Sevgililerin, karı kocaların da temel problemlerinden biri bu: Yaptırımcı bir tavır ve eleyici bir dil…
Ve karşılıklı bu durumu tırmandırmaları… Birbirlerine gereksiz yere yükselmeleri…
Halbuki eşler birbirine muhsin olmalı… Zehirli davranışlardan kaçınmalı…
İhsan davranışında bulunmalı… Keremli olmalı…
Bunlar ise eleyici değil birleştirici olmakla mümkün…
Bütünlemeli dostlar birbirini…
Ustam bunları duyunca şöyle dâhil oldu konuşmaya. Âlimler eksik üzerinden konuşur.
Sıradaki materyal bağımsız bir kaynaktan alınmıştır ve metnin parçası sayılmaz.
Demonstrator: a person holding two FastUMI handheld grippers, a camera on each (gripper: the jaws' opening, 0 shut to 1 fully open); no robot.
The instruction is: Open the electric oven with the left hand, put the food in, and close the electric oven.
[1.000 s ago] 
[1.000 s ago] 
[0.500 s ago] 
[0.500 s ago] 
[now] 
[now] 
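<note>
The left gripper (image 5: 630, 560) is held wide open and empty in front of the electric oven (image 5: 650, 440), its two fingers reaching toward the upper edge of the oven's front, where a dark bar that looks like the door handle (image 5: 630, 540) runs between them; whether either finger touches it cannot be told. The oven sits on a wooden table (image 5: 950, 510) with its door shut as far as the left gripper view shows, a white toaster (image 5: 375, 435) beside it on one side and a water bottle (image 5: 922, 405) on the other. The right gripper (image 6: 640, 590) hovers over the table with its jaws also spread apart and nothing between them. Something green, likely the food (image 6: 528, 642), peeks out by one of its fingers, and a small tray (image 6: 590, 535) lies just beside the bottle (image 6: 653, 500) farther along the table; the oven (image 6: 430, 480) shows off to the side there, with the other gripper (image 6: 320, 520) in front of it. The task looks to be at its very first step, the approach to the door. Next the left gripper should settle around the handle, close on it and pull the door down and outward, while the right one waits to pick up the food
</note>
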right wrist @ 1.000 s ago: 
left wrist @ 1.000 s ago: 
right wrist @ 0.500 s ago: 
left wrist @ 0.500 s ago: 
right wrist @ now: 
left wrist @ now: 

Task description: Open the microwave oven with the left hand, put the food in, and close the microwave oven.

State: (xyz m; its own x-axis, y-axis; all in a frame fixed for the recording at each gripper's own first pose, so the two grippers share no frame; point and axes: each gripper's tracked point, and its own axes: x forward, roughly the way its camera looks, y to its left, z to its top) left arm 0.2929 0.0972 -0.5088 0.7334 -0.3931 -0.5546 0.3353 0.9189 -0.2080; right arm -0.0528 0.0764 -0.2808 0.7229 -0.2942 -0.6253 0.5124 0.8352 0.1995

Bilgileriyle eksikleri görür ve buradan muhatap olur insanla…
Dilinde emir kipleri…
Öyle yapma, şöyle yap.
Şu doğru, bu yanlış…
Elinde bir metre var ve onunla dolaşır gibidirler…
Merak ettiğin sorunun cevabı burada… Hiçbir ruh kendisinde eksik gören biriyle sevgiye dayalı bir ilişki kurmaz. Geçici olarak korkuya dayalı bir ilişki belki kurabilir zorunlulukları varsa.
Ârifler, yani Hakk dostları ise içeriden konuşur.
Eksikleri görmez.
Onlar kaynağa bakar. İnsanın içindeki madeni keşfeder ve onları açığa çıkartır. Ardından onları işler. Yani ehli hâl olanlar senin gömülü olan ve senin görmedin cevherinle ilgilenir. Onlar zuhura çıktıkça ve işlendikçe de kişinin fikri değişir, zihni açılır, zikri oturur.
Beşerlikten insan olma yoluna girmeye başlar.
Gayreti varsa insanlık basamaklarında da bir bir yükselir ve hazreti insan olma yolunda seyr eder.
Eleyici değil el edici, gel deyici, insanı kendine çağırıcı seslere kulak vermek her zaman kazancımız olmalı.